Here's the scenario: the global error handler presents a dialog to the user, informing them of the problem and asking if they want to continue working in the application or quit. If they choose to continue, we need a way to prevent execution from returning back to the method that caused the error, since that would almost certainly cause more errors. So, the error handler object has a cReturnTo property that specifies where to RETURN TO when the user chooses that option. cReturnTo is normally set to the name of the method containing the READ EVENTS statement for the application, and the following code does the trick:

lcProgram = This.cReturnTo
do case
case inlist(_vfp.StartMode, 2, 3, 5)
case not llReturnTo
case not empty(lcProgram)
return to &lcProgram
return to master
Normally, this works great. If an unexpected error occurs, the user has the choice of continuing to use the application or quitting. If they choose to continue the application, they usually don't lose any work (such as a new report they were working on), which they would if they chose to quit.

Here's where the problem comes in: if the code in a TRY block calls a method of an object and that object has code in its Error method (which all of my base classes do), the error is handled by the Error method rather than the TRY block. So, we're sort of back to the "ON ERROR gets ignored" scenario, except we're worse off. To see why, imagine code like this:

catch to loException
* deal with it

define class SomeObject as SFCustom of SFCtrls.vcx
function SomeMethod
* some line of code causing an error
Because SomeObject is a subclass of SFCustom, ultimately the error is going to bubble up to the global error object. When the user chooses to continue with the application, the RETURN TO &lcProgram statement executes, and BOOM! The user gets hit with a "RETURN/RETRY statement not allowed in TRY/CATCH" error, and because we're inside an error handler, the built-in VFP error handler kicks in and we can say the application has crashed.

Aha, but we could use the SYS(2410) function to determine whether we're inside a TRY structure and then handle that, right? Wrong -- that function tells you what mechanism is used to handle an error, not whether there's a TRY structure somewhere in the call stack. So, how do we determine whether to allow the user to choose to continue if we don't know whether we're in a TRY or not?

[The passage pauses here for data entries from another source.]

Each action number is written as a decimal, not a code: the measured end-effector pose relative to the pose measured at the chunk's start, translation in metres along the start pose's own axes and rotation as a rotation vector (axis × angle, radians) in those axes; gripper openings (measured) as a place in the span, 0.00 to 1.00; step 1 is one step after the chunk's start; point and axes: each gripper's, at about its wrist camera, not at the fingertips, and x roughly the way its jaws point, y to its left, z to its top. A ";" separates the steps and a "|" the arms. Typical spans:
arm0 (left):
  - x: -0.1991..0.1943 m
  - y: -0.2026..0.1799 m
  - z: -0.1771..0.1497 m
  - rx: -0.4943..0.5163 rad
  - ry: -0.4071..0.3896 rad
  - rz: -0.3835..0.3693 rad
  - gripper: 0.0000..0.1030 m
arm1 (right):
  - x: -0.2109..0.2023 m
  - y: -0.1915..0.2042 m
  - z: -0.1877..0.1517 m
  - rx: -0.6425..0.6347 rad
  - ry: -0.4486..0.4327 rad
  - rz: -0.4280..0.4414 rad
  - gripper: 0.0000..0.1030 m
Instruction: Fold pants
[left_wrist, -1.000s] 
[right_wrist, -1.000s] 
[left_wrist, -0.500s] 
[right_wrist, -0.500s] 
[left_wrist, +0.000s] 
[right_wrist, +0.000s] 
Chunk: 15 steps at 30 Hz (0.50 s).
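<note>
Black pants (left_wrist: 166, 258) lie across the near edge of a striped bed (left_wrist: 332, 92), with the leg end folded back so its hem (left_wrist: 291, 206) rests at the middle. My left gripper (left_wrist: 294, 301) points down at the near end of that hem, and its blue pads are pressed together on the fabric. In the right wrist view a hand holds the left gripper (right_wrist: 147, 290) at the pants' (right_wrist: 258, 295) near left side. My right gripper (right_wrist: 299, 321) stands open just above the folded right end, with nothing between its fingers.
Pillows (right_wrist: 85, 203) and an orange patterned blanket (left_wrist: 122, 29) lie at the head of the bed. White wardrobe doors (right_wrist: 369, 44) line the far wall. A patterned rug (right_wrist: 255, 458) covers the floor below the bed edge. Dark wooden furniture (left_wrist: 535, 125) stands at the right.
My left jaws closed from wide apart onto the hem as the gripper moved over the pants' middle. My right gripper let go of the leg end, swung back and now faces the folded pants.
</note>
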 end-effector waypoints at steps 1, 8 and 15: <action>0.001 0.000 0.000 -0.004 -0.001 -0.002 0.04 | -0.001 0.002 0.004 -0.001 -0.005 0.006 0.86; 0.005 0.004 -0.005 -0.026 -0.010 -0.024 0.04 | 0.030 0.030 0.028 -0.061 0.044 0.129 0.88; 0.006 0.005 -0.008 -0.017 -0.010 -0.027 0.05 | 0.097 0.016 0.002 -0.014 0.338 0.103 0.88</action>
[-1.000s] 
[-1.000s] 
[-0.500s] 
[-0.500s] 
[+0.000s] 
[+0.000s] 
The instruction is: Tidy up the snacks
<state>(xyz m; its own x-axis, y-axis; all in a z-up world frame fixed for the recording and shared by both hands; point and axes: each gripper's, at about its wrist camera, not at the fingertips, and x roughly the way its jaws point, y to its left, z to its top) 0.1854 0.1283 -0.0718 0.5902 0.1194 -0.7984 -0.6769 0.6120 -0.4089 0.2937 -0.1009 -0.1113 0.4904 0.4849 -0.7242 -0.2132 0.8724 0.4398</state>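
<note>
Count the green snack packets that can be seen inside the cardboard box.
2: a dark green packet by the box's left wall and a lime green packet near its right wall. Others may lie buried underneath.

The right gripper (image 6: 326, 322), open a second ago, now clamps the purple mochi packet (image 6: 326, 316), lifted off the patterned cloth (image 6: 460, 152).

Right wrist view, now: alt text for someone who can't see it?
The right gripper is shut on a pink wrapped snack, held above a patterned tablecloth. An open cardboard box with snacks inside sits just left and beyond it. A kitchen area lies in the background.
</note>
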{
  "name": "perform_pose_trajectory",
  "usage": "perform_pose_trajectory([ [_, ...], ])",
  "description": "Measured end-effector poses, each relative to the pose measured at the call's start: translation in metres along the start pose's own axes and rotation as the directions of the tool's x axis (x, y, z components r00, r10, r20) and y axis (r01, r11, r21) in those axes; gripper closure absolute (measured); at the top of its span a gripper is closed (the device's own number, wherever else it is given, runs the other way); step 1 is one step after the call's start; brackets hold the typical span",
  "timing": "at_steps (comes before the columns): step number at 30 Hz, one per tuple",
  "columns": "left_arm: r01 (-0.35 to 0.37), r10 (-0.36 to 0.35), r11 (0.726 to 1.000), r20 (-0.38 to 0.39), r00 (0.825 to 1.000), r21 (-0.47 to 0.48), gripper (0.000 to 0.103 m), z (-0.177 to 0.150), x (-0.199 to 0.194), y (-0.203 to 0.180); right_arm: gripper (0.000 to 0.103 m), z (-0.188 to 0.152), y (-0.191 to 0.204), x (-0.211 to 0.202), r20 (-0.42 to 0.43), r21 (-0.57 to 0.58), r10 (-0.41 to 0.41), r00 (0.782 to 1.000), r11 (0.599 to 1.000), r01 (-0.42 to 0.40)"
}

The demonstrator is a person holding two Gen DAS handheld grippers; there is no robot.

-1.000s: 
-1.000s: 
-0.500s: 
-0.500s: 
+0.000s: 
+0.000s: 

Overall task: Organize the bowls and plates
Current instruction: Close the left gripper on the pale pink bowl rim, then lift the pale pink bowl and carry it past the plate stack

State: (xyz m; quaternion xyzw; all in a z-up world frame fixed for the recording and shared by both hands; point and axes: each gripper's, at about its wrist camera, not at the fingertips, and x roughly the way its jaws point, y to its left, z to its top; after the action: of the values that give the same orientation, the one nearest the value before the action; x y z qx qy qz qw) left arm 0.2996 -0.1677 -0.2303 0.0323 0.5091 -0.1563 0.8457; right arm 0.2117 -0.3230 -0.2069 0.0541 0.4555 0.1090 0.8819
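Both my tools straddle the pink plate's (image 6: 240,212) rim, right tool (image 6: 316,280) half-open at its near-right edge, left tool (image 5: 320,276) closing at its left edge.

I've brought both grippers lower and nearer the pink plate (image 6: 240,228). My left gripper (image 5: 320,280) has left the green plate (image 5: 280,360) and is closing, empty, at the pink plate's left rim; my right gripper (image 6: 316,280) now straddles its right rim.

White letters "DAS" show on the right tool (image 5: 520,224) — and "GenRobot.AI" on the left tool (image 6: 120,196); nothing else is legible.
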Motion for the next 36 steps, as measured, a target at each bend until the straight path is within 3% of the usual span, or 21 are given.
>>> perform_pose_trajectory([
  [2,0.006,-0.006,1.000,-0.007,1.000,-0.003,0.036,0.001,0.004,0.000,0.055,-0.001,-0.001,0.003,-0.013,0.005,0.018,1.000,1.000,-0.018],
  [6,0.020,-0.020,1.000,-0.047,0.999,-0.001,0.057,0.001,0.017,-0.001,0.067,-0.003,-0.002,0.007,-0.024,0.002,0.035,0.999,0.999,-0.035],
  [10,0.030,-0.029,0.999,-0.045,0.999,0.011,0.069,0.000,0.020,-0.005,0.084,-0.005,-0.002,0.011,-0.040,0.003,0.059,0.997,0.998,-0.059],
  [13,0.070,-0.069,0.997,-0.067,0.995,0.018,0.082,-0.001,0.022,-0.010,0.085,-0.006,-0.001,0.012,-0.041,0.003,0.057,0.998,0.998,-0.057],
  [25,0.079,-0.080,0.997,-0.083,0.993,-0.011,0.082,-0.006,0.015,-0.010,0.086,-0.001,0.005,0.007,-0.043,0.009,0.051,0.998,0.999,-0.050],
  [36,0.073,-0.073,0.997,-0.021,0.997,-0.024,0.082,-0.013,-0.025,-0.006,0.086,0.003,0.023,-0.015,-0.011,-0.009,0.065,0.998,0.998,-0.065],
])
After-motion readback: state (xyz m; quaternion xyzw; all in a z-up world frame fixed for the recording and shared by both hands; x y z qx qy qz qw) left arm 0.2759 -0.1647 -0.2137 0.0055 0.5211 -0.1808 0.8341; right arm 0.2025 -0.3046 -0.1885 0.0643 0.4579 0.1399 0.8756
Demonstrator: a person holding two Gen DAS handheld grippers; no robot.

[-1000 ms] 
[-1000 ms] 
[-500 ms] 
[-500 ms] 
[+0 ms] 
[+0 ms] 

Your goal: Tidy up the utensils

My workaround for this works but feels like a kludge, so I'd appreciate any suggestions to handle this better. I added an lInsideTry property to my global error handler object and if that property is true, the error handler tells the user that "Due to the nature of the error, the application must shut down" and hides the Continue button. An additional CASE statement in the code I showed above quits the application if lInsideTry is .T. lInsideTry is normally .F., but any TRY structure that calls the method of an object now looks like this:

oError.lInsideTry = .T.
catch to loException
oError.lInsideTry = .F.
Fortunately, there are only about a half-dozen places in Stonefield Query where I had to resort to this ugly code.

In conclusion, while some new features make things easier, in some cases, mixing new and old features can sometimes have unexpected consequences or even make things harder.